If you love heavy metal in it’s purest essence – and why wouldn’t you? – then I humbly beseech you to lend an ear to New Horizons, the latest album from Slovenian up-and-comers SkyEye.
Why? Because in simple terms, it represents the purest distillation of the very soul of the music we love so much to have emerged, wrought by the hand of people who weren’t around in the glory days of the genre, for a very, very long time. Certainly since the early days of HammerFall, anyway.
But this isn’t just an exercise in hailing the old Gods, an ironic post-modern parody or, perish the thought, a cynical attempt to wrench cash from the pockets of that large section of metal society gripped by a nostalgic funk, only able to look back and never forward. No, SkyEye, despite their glorious flashes of Helloween-styled inspiration, are very much a ‘now’ band.

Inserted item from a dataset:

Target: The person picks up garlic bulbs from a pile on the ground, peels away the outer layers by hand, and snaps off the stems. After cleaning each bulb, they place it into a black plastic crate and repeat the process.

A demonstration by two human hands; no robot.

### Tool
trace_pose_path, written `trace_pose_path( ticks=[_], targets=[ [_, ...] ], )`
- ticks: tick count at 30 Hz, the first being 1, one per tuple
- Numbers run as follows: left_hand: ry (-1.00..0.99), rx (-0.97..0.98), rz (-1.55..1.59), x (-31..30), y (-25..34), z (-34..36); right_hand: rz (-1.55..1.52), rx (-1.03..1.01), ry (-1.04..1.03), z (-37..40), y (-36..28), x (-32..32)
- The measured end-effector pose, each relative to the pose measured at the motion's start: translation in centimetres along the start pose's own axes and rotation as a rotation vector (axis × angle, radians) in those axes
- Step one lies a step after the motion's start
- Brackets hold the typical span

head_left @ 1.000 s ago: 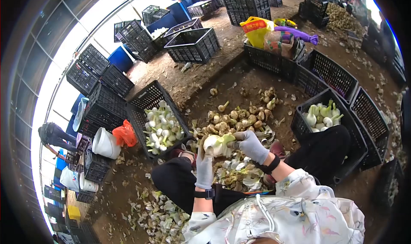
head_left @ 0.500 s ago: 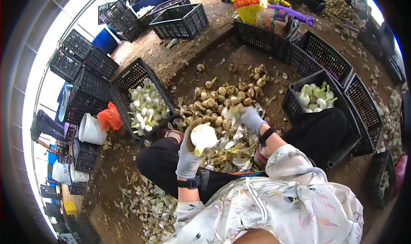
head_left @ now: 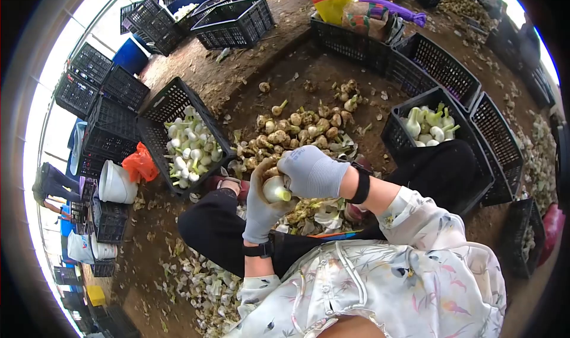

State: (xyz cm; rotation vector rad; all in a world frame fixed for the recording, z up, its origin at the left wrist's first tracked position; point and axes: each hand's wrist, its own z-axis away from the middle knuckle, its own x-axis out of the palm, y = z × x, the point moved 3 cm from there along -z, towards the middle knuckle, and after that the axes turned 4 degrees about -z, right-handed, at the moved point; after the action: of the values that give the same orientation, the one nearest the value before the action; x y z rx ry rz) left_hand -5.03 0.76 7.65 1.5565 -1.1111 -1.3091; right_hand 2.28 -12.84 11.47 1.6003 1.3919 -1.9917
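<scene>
A pale, peeled garlic bulb (head_left: 275, 190) with its cut green stem pointing toward me sits in my left hand (head_left: 259, 212). That hand wears a grey glove, dirty at the fingers, which wrap around the bulb. My right hand (head_left: 313, 173), in a cleaner grey glove, is closed against the bulb's far right side; its fingertips are partly hidden. Beyond both hands lies a heap of unpeeled, soil-stained garlic bulbs (head_left: 300, 127) on the ground. Loose garlic skins (head_left: 326, 214) lie below my right hand, between my legs.
On the left, a black crate (head_left: 168, 105) holds peeled garlic; on the right, another crate (head_left: 409, 137) holds larger white bulbs. More black crates (head_left: 436, 65) line the right side. A white bucket (head_left: 117, 182) and an orange-red bag (head_left: 141, 163) stand at left.
My right hand has moved left from over the heap, where it held a blurred pale scrap, to the bulb. My left hand has turned the bulb slightly. The camera view has shifted a little.
</scene>
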Motion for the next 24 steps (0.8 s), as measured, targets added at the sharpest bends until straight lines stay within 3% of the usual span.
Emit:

These men know what it takes to make the lip tremble, the fingers twitch and the neck flex. Because, like us, they are fans above all, they know what they – and, by extension we – want to hear from a ‘trad metal’ band in 2024. And my word they deliver just that across the course of eleven glorious slabs of unreconstructed heavy metal thunder.
Many have tried to do this before, and many of those that have tried have failed because their vocalist couldn’t live with what has gone before; In Jan Leščanec SkyEye have a man who will never let the side down; The possessor of a fine voice pitched somewhere between primetime Kiske and Dickinson, he handles all the material here with the sort of skill and aplomb that marks him out as a real contender. But, as well we know, the phone book is still just the phone book whoever happens to be singing from it’s lists; Luckily SkyEye have given Leščanec a set of songs more than worthy of his prodigious talent, and he puts his stamp on them in emphatic style throughout.The way that he holds the klistener’s attention through the full eigh minutes of the epic Saraswati is truly masterful
He can’t do it on his own of course, and the instrumental portion of the band acquit themselves just as well throughout, whatever flavour of metal they happen to be purveying. Bassist Primož Lovšin and Jurij Nograšek (drums) make for an effective engine room, solid but with a flairful edge, whilst Mare Kavčnik and new recruit Urban Železnik keep things taut and economical in the six string department, keeping flash to a minimum but delivering high-impact contributions throughout nonetheless. The result is, as noted above, a thoroughly enjoyable, joyful listening experience.
Are SkyEye the new metal Messiahs? I hope so. But even if they aren’t, the future of ‘our kind of music’ would appear to be assured for as long as these guys are in the game. Hail and Kill!